Living in the Outer Richmond, I have the incredible fortune of being within walking distance of stores and restaurants that offer every ethnic food I can imagine. This is a far cry from Wilmington, Del., which for the longest time had just one Thai restaurant.
So, after deciding to throw a Polish Easter feast for the brave souls who will oblige me, I set out today for the Polish deli and Russian bakery.
There was a line at the deli, so I queued up and began eyeing the shelves to see what I needed to pick up by the time I reached the counter to order the kielbasa. The black currant juice caught my eye. Thinking how tasty it would be in vodka, I picked up a carton.
Most of the people in line looked like me: hardy souls with big noses, round faces, light eyes. I have always wanted to visit Warsaw, from whence my DNA comes, with the fantasy that it would be a city full of people who looked totally familiar. Then a couple who were clearly not Polish stepped in and took their place behind me.
Judging from their conversation, somehow they had gotten themselves into the position (appropriately, a "pickle" ha ha) of providing a Polish Easter dinner, and they weren't quite sure what all that entailed. First, the woman worried they wouldn't be able to converse in Polish like the customers in front of us. Then she noticed the carton I was holding. She said to her partner, "Oh that looks good, let's get some of that."

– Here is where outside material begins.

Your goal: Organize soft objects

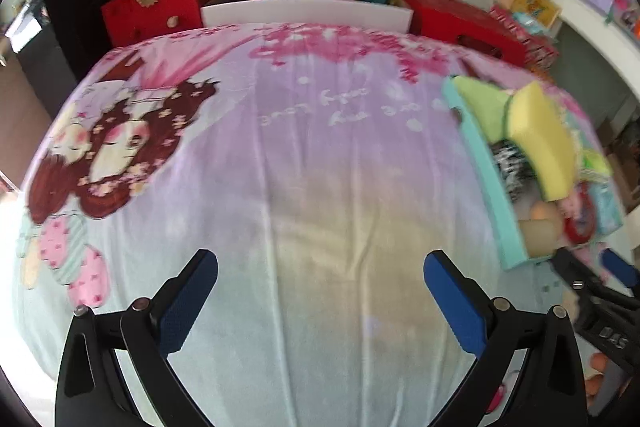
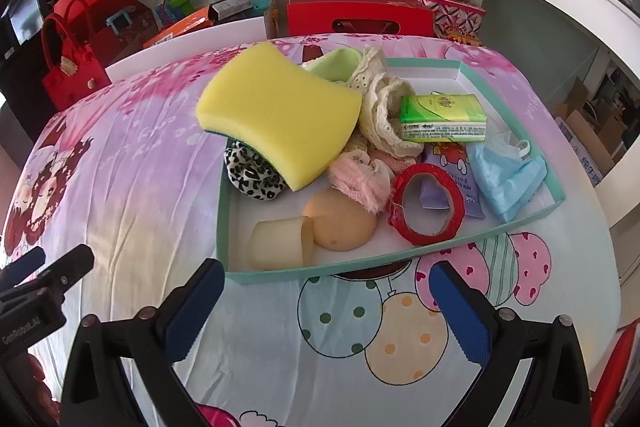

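Both my tools, left tool and right tool, gape wide, empty; yellow sponge tops the teal tray, so everything's gathered.

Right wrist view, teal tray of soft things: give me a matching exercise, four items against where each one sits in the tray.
Items:
1. large yellow sponge
2. green tissue packet
3. red tape ring
4. pale cylindrical cup lying on its side

Places:
A. near left corner of the teal tray, beside the orange rounded sponge
B. overhanging the tray's left wall, on the leopard-print cloth
C. resting against the cream lace fabric
D. near the front wall, leaning on the purple packet

Pairs: 1-B, 2-C, 3-D, 4-A
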The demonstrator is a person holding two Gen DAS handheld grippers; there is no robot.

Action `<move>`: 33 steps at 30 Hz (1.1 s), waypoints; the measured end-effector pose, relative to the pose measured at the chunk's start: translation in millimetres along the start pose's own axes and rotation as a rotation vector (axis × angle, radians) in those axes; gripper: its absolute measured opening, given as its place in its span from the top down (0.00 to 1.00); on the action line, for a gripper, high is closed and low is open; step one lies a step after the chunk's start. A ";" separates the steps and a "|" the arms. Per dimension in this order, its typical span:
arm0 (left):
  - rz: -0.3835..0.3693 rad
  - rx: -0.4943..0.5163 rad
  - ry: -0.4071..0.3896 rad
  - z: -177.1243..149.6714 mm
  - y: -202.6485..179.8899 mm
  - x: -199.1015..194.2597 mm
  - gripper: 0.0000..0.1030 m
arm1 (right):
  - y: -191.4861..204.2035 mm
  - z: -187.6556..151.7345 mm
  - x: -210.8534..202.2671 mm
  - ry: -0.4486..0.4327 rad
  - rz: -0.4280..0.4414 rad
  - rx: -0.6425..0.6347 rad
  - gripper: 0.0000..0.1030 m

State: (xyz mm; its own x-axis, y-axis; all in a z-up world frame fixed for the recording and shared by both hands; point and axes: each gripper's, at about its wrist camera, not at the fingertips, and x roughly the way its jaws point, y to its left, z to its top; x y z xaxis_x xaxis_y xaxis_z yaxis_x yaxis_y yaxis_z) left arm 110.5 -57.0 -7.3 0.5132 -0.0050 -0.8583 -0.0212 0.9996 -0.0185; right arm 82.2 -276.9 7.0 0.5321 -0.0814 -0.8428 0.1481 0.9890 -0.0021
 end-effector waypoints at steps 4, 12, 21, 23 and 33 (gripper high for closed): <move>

I spied a jar of red cabbage and apples and, recalling a recipe I'd seen that I would like to include in my dinner but was too lazy to make, picked it up. Soon, she had scooped up a jar of her own.
When I got to the counter and ordered my polish sausage, they were debating which sausage to get. "Well, SHE got the polish sausage," the woman said.
I spread my wares on the counter, threw in a babka and some liverwurst as if I knew what I was doing, and handed over my cash.
Then I picked up my booty and made my way back to my little NWZCHIK-mobile with the Polish decal on the bumper -- for all this couple knew, on my way to cook up yet another dinner of Polish fare, thinking that they would appear appropriately Polish with their copycat purchases of a Delaware girl who only looks Polish, and doesn't know much about anything.